In this ambitious work, Edward O. Wilson, one of the most distinguished scientists of our times, and a man I greatly admire, goes perhaps a bit beyond his area of expertise as he envisions a project that is perhaps beyond even the dreams of science fiction. "...[A]ll tangible phenomena," he writes on page 266, "from the birth of stars to the workings of social institutions, are based on material processes that are ultimately reducible, however long and tortuous the sequences, to the laws of physics."
This in a nutshell is his dream of "consilience." It is also the statement of a determinist. My problem with such a laudable endeavor (and with determinism in general) is this: even if he is right, that the arts and the humanities will ultimately yield to reduction, how do we, limited creatures that we are, do it? It seems to me that in the so-called soft sciences like sociology, economics, and psychology, for example, and even more so in the world of the humanities and the arts, reduction is so incredibly complex that such an attempt is comparable (in reverse order) of putting Humpty Dumpty back together again. It's ironic that Wilson uses almost exactly this metaphor on page 296 to explain why once the rain forests are chopped down, they're gone forever. He notes, "Collect all the species...Maintain them in zoos, gardens, and laboratory cultures...Then bring the species back together and resynthesize the community on new ground." Will this work? Wilson's answer is no. He writes, "...biologists cannot accomplish such a task, not if thousands of them came with a billion-dollar budget. They cannot even imagine how to do it." He adds, still on page 296, that even if biologists could sort and preserve cultures of all the species, "they could not then put the community back together again. Such a task...is like unscrambling an egg with a pair of spoons."

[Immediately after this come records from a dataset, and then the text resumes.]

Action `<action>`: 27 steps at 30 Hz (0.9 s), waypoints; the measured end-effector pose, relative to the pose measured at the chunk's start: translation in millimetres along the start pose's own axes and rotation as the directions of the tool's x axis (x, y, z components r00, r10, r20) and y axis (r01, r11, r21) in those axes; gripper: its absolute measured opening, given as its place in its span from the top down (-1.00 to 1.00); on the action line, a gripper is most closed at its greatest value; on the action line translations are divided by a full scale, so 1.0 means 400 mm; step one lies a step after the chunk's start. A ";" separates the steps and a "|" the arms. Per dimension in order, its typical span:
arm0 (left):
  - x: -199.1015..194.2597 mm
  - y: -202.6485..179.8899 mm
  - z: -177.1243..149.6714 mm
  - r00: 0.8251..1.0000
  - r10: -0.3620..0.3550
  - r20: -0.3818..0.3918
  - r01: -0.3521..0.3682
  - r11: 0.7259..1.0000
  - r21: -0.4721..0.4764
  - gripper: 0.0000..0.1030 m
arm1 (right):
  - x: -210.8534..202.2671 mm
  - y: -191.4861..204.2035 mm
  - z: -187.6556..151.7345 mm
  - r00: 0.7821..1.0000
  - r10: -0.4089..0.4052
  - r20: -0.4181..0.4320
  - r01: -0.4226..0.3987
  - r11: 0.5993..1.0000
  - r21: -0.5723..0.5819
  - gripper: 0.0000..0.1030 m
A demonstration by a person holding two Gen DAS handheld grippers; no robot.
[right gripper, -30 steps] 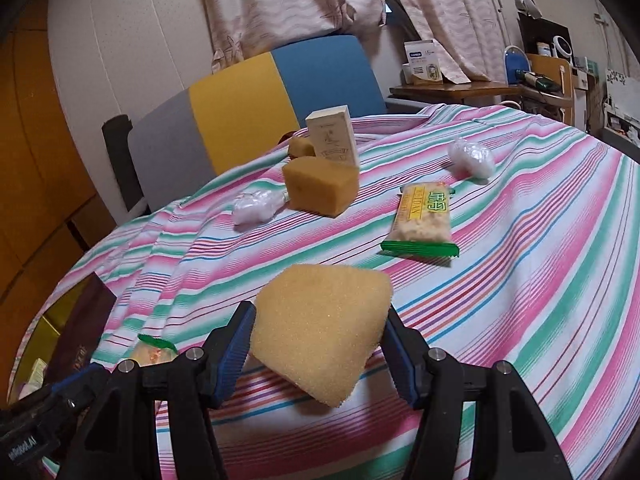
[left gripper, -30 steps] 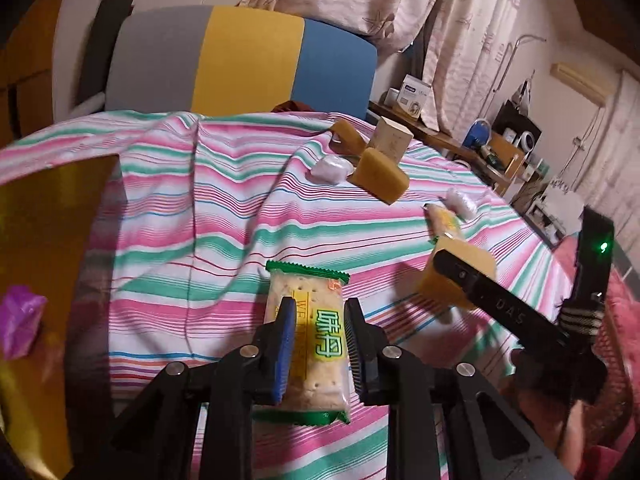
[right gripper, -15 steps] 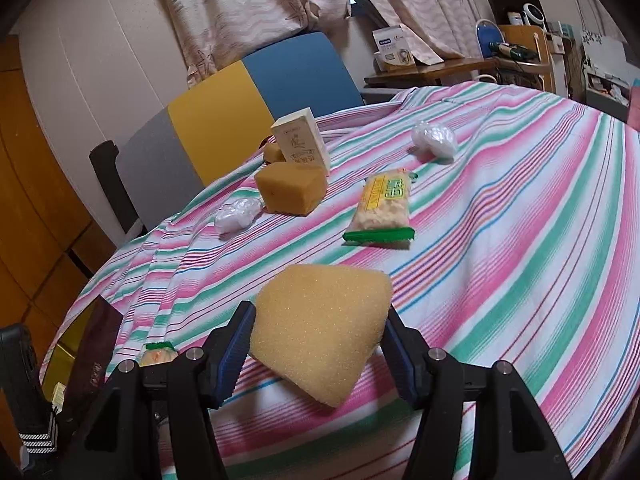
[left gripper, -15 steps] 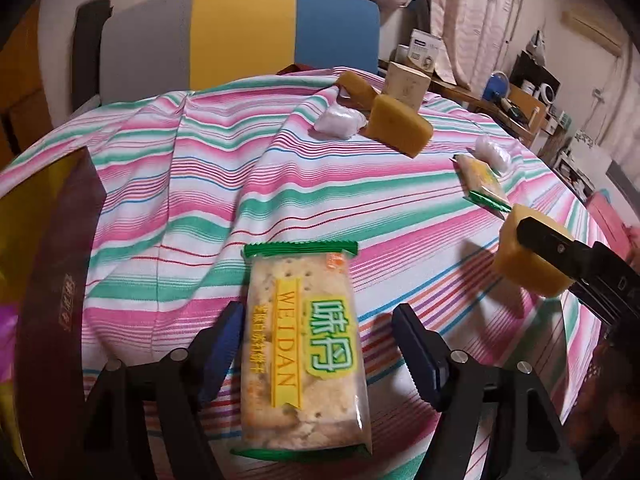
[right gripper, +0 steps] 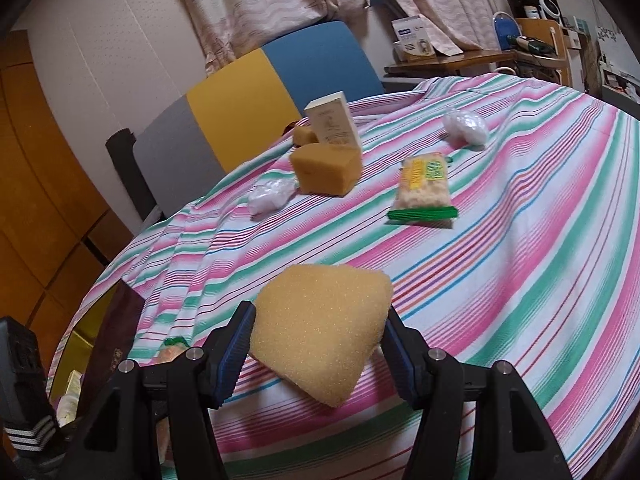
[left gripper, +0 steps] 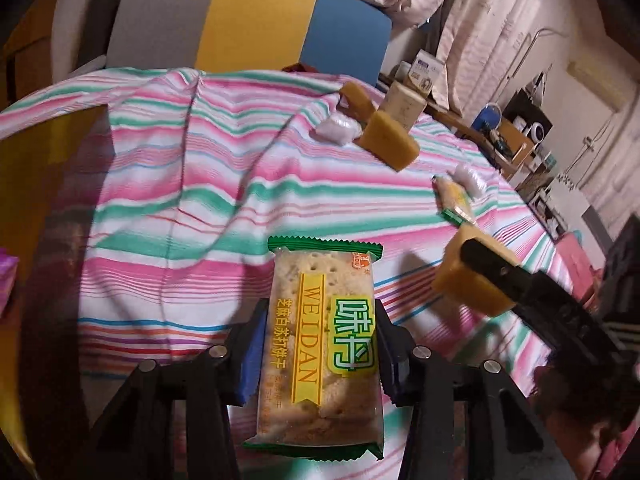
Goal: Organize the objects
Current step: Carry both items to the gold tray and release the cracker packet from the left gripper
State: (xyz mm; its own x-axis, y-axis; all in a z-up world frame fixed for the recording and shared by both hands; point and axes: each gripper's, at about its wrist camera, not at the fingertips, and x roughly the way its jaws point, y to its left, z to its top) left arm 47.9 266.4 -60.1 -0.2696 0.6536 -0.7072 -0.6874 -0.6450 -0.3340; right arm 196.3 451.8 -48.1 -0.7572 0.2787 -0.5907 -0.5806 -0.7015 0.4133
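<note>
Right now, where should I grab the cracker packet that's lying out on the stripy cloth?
Pinch across its two long sides near the middle, coming down from above. The cracker packet lies flat on the tablecloth, long and narrow, with nothing touching those sides; its crimped green end looks thin and floppy, so probably a poor hold.

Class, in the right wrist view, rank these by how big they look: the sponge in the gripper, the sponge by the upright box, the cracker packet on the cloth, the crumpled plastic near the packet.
1. Held sponge, enlarged by nearness.
2. Sponge by the box and cracker packet: too alike to rank.
3. Crumpled plastic.
</note>
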 end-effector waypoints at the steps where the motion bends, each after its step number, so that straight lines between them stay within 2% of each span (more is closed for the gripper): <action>1: -0.014 0.001 0.005 1.000 -0.001 0.014 0.001 1.000 0.001 0.07 | 0.000 0.006 -0.002 1.000 0.005 -0.003 -0.005 1.000 -0.002 -0.21; 6: -0.097 0.027 0.030 0.995 -0.004 0.099 0.005 1.000 -0.017 0.07 | 0.009 0.041 -0.012 0.999 0.029 -0.021 -0.030 0.999 -0.021 -0.21; 10: -0.151 0.083 0.055 0.987 0.042 0.158 -0.033 0.998 -0.060 0.07 | 0.008 0.080 -0.017 0.997 0.066 -0.033 -0.067 0.997 -0.033 -0.21; 14: -0.203 0.171 0.072 0.973 0.129 0.191 -0.105 0.986 -0.130 0.07 | -0.002 0.144 -0.018 0.991 0.128 -0.045 -0.131 0.989 -0.065 -0.21; 21: -0.254 0.352 0.083 0.947 0.274 0.165 -0.221 0.934 -0.280 0.07 | -0.018 0.305 -0.034 0.963 0.256 -0.088 -0.268 0.947 -0.176 -0.21; 27: -0.261 0.481 0.081 0.934 0.341 0.105 -0.281 0.884 -0.374 0.07 | -0.033 0.423 -0.064 0.930 0.338 -0.142 -0.364 0.898 -0.247 -0.21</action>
State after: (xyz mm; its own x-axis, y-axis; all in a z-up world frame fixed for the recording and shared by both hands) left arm -78.2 86.8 -30.4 -0.5569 0.4322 -0.7093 -0.2794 -0.9016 -0.3301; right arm 115.6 312.8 11.9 -0.8583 -0.0707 -0.5083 -0.1720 -0.8935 0.4148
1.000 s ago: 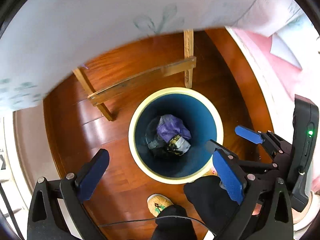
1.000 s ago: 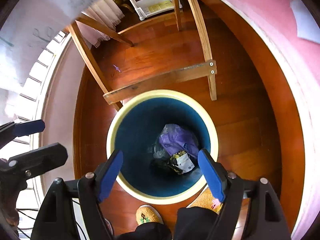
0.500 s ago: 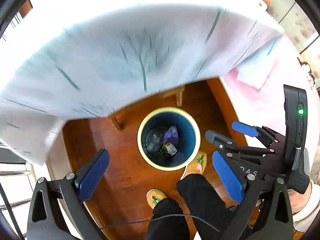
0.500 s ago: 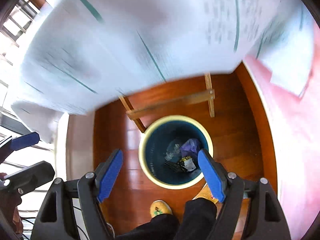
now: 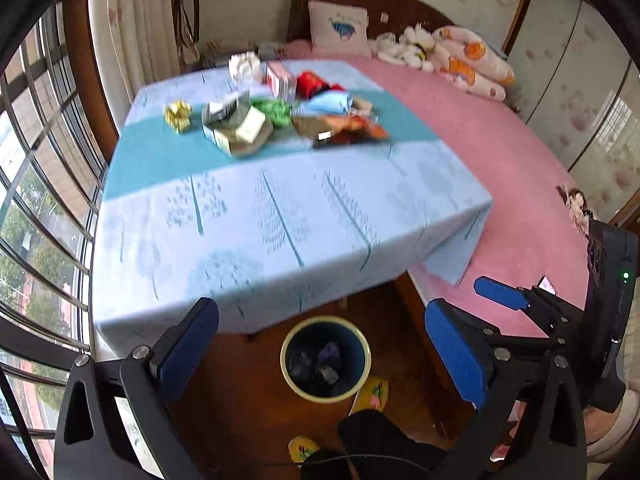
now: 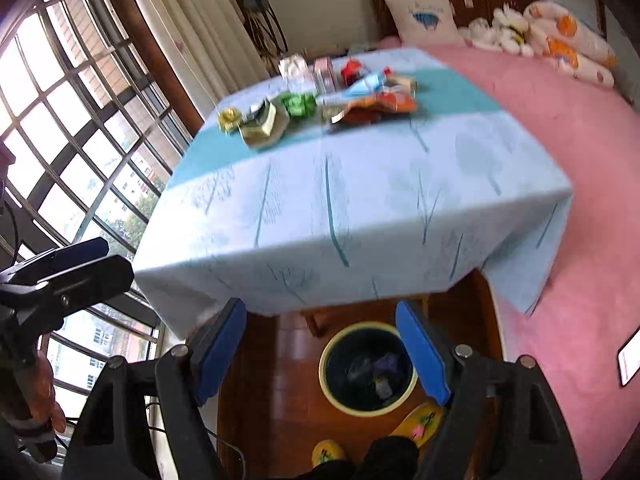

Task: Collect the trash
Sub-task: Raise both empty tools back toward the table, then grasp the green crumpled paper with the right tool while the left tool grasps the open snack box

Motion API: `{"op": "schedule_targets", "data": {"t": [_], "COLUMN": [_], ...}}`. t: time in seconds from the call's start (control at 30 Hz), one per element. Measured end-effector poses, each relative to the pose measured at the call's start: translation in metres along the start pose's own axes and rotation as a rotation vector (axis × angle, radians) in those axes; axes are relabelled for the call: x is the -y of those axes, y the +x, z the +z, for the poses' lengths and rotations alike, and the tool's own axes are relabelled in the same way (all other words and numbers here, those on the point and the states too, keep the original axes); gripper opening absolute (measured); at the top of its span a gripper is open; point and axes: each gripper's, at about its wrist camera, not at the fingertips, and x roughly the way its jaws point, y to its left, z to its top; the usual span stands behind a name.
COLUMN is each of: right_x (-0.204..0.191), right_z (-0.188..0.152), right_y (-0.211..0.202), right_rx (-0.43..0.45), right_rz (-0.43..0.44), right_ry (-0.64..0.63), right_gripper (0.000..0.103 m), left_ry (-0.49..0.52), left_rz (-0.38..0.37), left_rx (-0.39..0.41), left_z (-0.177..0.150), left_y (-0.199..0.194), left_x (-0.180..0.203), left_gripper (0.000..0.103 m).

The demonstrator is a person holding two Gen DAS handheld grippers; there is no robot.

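Both grippers hang empty above the bin (image 5: pixel 325 358), jaws spread wide: the left gripper (image 5: pixel 320 344) and the right gripper (image 6: pixel 320 350) each frame it on the wooden floor, just below the near edge of the bench (image 5: pixel 280 216). The bin holds a few scraps. The rest of the trash (image 5: pixel 276 114) lies clustered at the far end of the bench. I'd judge this the reach between pickups; next comes stretching across to the nearest piece, perhaps the flattened carton (image 6: pixel 266 126).
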Motion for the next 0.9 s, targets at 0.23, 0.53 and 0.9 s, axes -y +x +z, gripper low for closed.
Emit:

This is exactly how I feel about the consilience of human knowledge. I cannot even imagine how reductionism could help us to understand a poem. There is a dictum among poets that "nothing defines the poem but the poem itself." No amount of reduction will allow us to understand what makes the poem tick. This is because the poem is an experience, a human emotional, intellectual, sensual experience dependent upon not only the literal meaning of the words, but on their connotations, their sounds, their rhythm, their relationships to one another, their syntax, their allusions, their history, their use by other poets, etc., and also what the individual reader of the poem brings to the experience. Reduce the poem and you do not have an understanding of the poem. At best you have an essay on the poem, at worst something alien to the esthetic experience. In essence, I should say that the problem with consilience is that our experience is not reducible.
I have read a lot of what Professor Wilson has written, including On Human Nature (1978), the charming memoir, Naturalist (1994), parts of The Ants (1990) and his controversial, but ground-breaking and highly influential, Sociobiology (1975). And I have read some of his critics, most recently essayist Wendell Berry's Life Is a Miracle (2000) and Charles Jenck's piece in Alas, Poor Darwin (2000). What has struck me in these readings is the disconnection between what Wilson has written and what some critics have criticized him for writing! For example it is thought that Wilson is a strict biological determinist when it comes to human behavior. But here he writes, very clearly on page 126, "We know that virtually all of human behavior is transmitted by culture." Wilson has had to weather more than his share of unfair criticism because, as the father of sociobiology, which some mistakenly see as a furtherance of a rationale for eugenics, he has been made the target of the misinformed. Additionally, Wilson is not the lovable sort of genius we adored in Einstein, nor the heroic scientist overcoming a terrible handicap as in the case of Stephen Hawking, but a slightly nerdish genius from Alabama who spent much of his life crawling around on the ground and in trees looking at ants. Some people make it clear that such a man should not presume to tell them anything about human beings and how we should conduct our lives or how we should view ourselves. But I think they are wrong. Wilson brings unique insights into the human condition, and he has the courage of his convictions. I think he is a man we should listen to regardless of whether we agree with him or not.
Even if its central thesis is wrong, Consilience is nonetheless an exciting book, full of information and ideas, elegantly written, dense, at times brilliant, a book that cannot be ignored and should be read by anyone interested in the human condition regardless of their field of expertise.